Seluruh tubuhku berusaha keras memberontak. Tinju-tinjuku menghantam tubuhnya bagaikan hujan yang jatuh bertubi-tubi.
Aku masih perawan. Aku tidak bisa membiarkan laki-laki menjijikkan seperti ini merenggutnya.
Melihat diriku hampir saja dibawa masuk ke dalam ruangan, sementara pintu toilet tetap tidak ada tanda-tanda akan terbuka, aku sudah tidak peduli apa pun lagi. Aku langsung membuka mulut dan menggigit telinga laki-laki mesum itu.
Terdengar suara erangan tertahan dari pria itu karena kesakitan. Detik berikutnya, tubuhku langsung dibanting ke lantai. Aku tidak punya waktu untuk merasakan seluruh rasa sakit yang menjalar dari benturan itu. Aku buru-buru merangkak bangun dengan tangan dan kakiku.
Namun sebelum aku sempat berdiri, laki-laki mesum itu sudah menarik rambutku dengan kasar dan menyeretku ke arah ruangan.
"Sialan, berani-beraninya kamu menggigitku! Dasar jalang! Lihat saja, malam ini akan kubuat kamu hancur!"
Aku diseret masuk ke dalam ruangan gelap itu. Dia bahkan belum menutup pintu, lalu langsung menampar wajahku dua kali. Tamparannya sangat keras sampai mulutku berdarah, dan kepalaku langsung terasa pusing.
Pandangan mataku sempat gelap beberapa detik. Gerakan pria itu semakin kasar dan tidak tahu malu. "Bisa meniduri perempuan seperti kamu adalah keuntungan besar bagiku!"
Ucapan menjijikkannya membuatku langsung sadar. Aku berusaha sekuat tenaga mencengkeram tangannya, mencoba menghentikan gerakannya.
Tapi kekuatanku jelas tak sebanding dengannya. Di saat itu, aku benar-benar merasa seperti ingin mati saja.
"Profesor Devan ... cepat keluar ... tolong aku ... "
Aku menangis dan memanggilnya berkali-kali dengan putus asa.
Aku tahu harapan itu sangat tipis, dan hampir tidak ada. Tapi di kepalaku saat ini, satu-satunya bayangan yang muncul hanyalah dirinya dan namanya.
Melihat aku menangis tersedu-sedu seperti bunga di hujan, si pria mesum itu justru semakin bersemangat. "Masih memanggil-manggil Profesor Devan?
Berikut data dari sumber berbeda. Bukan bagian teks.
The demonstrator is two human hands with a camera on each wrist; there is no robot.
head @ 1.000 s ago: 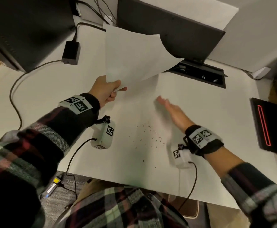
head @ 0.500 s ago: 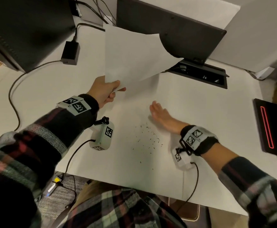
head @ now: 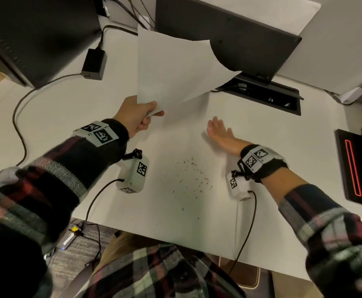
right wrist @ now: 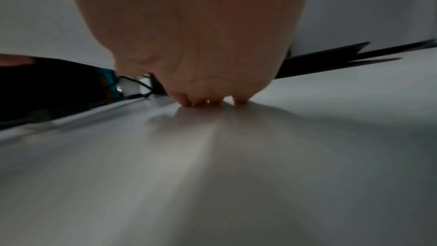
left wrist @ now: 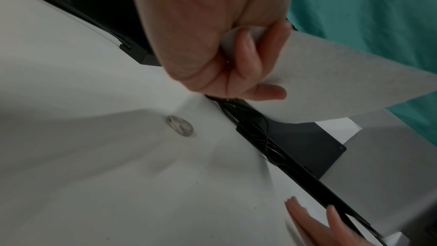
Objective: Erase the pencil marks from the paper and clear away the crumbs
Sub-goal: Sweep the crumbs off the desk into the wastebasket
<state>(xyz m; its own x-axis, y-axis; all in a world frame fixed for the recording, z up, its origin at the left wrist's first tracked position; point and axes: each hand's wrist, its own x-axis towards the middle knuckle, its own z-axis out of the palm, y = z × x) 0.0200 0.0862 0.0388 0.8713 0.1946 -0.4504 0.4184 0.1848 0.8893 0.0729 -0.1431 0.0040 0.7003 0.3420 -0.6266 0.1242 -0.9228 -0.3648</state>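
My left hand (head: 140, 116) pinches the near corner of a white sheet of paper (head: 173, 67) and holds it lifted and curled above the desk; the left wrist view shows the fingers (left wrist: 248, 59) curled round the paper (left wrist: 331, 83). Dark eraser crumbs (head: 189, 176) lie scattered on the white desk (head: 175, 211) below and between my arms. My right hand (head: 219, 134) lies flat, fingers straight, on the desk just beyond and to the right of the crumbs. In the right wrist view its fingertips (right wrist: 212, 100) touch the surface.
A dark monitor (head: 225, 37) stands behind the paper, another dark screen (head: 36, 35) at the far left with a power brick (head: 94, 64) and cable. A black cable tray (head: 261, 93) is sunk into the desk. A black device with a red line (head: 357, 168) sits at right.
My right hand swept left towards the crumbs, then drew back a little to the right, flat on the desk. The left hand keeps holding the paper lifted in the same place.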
Bisa jadi dia sekarang sudah dikerubungi perempuan lain. Sebentar lagi dia akan mewarisi Grup Kardian. Berapa banyak perempuan yang ingin memilikinya? Kamu jelas nggak punya kesempatan itu. Tapi, kalau malam ini kamu melayaniku dengan baik, aku juga nggak akan menyia-nyiakanmu."
"Ah!"
Aku berteriak ketakutan, mengeluarkan jeritan yang memilukan.
Tiba-tiba, tubuhku mendadak ringan. Pria mesum itu terjatuh di sampingku sambil menutup bagian belakang kepalanya, menahan rasa sakit.
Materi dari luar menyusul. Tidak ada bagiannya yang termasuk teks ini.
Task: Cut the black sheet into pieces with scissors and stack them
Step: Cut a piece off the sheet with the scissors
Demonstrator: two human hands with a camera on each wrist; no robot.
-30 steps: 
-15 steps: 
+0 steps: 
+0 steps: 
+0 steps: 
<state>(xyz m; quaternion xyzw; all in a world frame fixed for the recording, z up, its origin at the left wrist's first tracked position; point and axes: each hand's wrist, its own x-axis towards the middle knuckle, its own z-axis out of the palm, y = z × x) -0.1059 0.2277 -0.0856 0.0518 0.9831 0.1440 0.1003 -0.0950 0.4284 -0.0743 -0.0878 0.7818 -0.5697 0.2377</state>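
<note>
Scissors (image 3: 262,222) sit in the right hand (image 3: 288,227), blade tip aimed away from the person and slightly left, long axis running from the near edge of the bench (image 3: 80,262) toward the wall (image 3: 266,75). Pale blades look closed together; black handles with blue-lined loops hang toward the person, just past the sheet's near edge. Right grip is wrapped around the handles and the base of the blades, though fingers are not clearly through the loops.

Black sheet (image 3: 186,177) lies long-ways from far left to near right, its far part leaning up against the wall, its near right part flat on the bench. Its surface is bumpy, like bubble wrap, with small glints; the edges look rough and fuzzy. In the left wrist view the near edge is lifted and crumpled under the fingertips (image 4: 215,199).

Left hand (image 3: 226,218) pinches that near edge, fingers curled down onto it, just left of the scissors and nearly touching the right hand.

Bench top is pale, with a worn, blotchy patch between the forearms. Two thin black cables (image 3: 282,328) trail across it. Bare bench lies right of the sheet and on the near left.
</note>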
Aku masih belum tahu apa yang terjadi. Yang kulihat hanyalah dia masih berada terlalu dekat denganku, sehingga aku refleks menendang keras perutnya, hanya agar dia menjauh dariku.
"Tessa, jangan takut. Aku datang."
Sebuah suara lembut dan familier terdengar di samping telingaku. Dengan tubuh masih gemetar ketakutan, aku menoleh, dan melihat sosok yang sejak tadi aku harapkan muncul. Dia berdiri di sana seperti cahaya suci.
Dalam pandanganku yang samar, entah kenapa aku merasa raut wajahnya sangat familier.
"Profesor Devan, akhirnya kamu datang ... aku kira aku ... " Suaraku bergetar hebat, kata-kataku terhenti oleh isak yang tak bisa kutahan.
Dia mengamati tubuhku, lalu alisnya langsung berkerut tajam. Tanpa banyak bicara, dia melepas jasnya dan menyelimutiku dengan lembut.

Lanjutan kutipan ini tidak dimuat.